I tried aerating it by rolling my fermenter back and forth . It fermented at 70 degrees for two days before I brought it down stairs. I checked the gravity level at the second day and it hadn't changed.

So did by pitching 20/30% of the cells I needed just drastically slow down the fermentation rate? Does that mean it is going just take longer or that only 20/30% of the cells are being used and the rest won't work?

The reason you have to aerate/oxygenate wort is that the boiling drives most of the dissolved O2 out of solution. Yeast need O2 at the beginning (aerobic) part of the process in order to spawn new yeast cells before they switch over into anaerobic fermentation and make alcohol+CO2.

When you use liquid yeast, you have to re-introduce O2 into the wort or the cell reproduction will be diminished. It's especially important with lager wort due to the higher cell requirement. Rolling the fermenter back and forth won't get the needed O2 into solution for a lager. Many folks (particularly those who do lagers) either use an aquarium pump to bubble air into the wort via a stainless stone or bubble (also with a SS stone) pure O2 out of a tank.
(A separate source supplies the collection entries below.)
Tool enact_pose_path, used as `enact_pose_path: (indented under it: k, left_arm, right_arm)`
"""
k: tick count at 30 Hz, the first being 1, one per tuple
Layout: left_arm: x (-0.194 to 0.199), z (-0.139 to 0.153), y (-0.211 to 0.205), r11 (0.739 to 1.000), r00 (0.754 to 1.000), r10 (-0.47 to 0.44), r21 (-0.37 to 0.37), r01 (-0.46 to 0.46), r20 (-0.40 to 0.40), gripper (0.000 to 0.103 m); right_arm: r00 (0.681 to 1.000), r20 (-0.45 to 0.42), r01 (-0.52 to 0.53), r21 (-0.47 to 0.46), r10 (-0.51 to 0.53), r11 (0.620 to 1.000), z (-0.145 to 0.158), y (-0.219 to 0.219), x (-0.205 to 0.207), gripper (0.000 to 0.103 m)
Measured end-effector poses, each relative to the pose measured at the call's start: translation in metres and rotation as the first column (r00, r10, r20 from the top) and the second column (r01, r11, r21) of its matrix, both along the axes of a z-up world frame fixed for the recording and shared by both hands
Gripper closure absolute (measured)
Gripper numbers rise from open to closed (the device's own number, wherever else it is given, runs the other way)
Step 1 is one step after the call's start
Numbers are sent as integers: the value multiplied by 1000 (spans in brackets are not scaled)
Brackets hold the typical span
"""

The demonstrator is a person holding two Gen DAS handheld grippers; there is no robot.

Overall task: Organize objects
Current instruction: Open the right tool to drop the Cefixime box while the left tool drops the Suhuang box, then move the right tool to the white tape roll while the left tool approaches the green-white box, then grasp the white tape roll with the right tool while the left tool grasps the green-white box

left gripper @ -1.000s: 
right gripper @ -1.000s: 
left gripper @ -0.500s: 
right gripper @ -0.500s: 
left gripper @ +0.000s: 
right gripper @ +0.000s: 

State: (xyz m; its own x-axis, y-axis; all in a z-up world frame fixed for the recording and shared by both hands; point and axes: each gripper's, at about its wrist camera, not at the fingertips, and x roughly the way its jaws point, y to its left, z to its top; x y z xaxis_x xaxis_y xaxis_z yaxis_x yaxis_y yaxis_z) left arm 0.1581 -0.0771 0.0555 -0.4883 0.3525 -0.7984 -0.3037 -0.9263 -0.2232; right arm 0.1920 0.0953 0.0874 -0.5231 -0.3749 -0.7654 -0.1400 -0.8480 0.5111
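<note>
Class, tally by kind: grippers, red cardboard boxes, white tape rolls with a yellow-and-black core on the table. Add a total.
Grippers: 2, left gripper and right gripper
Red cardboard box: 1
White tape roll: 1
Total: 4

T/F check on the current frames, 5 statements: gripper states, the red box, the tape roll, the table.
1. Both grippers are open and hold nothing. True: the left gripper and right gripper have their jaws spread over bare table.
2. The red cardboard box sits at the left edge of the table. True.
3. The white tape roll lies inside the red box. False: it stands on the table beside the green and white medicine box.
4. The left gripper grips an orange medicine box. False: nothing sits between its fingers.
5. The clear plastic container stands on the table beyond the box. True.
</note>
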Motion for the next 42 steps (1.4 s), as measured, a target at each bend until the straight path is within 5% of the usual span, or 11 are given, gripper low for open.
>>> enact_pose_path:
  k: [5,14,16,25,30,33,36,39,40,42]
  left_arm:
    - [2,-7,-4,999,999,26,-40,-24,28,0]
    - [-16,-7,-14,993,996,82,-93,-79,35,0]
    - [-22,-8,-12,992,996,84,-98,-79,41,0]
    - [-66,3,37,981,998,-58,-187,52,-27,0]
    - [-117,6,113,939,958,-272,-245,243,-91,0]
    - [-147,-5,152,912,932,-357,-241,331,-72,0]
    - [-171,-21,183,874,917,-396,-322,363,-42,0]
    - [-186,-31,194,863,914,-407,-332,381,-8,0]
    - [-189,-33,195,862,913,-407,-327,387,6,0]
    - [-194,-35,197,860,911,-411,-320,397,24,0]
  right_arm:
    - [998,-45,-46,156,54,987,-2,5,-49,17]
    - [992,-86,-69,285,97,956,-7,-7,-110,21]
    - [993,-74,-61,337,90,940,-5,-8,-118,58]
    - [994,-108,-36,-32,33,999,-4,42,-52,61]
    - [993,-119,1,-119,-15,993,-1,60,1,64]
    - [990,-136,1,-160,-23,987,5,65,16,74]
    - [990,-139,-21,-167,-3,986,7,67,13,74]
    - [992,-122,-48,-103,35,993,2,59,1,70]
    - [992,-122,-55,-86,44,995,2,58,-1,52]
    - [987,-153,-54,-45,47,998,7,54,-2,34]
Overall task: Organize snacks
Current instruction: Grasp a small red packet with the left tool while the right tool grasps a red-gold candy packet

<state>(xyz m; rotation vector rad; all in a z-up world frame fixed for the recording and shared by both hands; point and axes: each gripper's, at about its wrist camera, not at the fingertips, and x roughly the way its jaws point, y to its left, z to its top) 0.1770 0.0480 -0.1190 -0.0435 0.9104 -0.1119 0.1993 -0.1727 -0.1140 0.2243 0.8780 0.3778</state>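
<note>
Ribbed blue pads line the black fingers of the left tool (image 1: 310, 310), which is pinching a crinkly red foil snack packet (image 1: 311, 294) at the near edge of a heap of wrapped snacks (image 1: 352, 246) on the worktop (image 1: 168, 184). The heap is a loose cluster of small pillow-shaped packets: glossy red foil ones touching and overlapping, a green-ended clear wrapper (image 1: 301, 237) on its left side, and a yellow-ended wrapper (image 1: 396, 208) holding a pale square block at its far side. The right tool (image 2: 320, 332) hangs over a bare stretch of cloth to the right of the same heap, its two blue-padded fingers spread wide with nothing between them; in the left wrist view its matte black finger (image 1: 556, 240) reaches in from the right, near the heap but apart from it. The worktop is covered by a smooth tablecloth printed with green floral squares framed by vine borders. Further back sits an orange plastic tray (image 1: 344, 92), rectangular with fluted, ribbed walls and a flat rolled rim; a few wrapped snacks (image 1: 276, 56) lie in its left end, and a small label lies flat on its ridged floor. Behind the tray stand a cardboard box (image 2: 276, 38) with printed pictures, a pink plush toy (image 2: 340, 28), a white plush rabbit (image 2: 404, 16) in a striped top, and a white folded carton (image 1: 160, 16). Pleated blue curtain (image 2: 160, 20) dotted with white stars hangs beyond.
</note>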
When doing a batch (ale or lager) with dry yeast, aeration isn't as crucial since they come packaged with sterols that provide the O2 needed to get them through the initial aerobic/reproductive phase.

Pitching only 20-30% of the recommended # of cells into poorly oxygenated wort means that you now lack enough cells in the fermenter to grow a good colony that can properly do the job of eating the sugars. That can cause the issues you're seeing now like extended lag and might lead to a failure to attenuate (aka, "stuck fermentation"). At this point, you can either let it go and see what happens or pitch a couple packets of dry lager yeast on it. I'd suggest getting a gravity reading before you decide.
 
OK, I did a gravity reading at the 8th day of fermenting and it's down from 1.050 to 1.032 and it also has a very thick krausen going. So it's looks like it is fermenting slowly but surely. I just don't get why I have seen not one sign of activity in my air lock.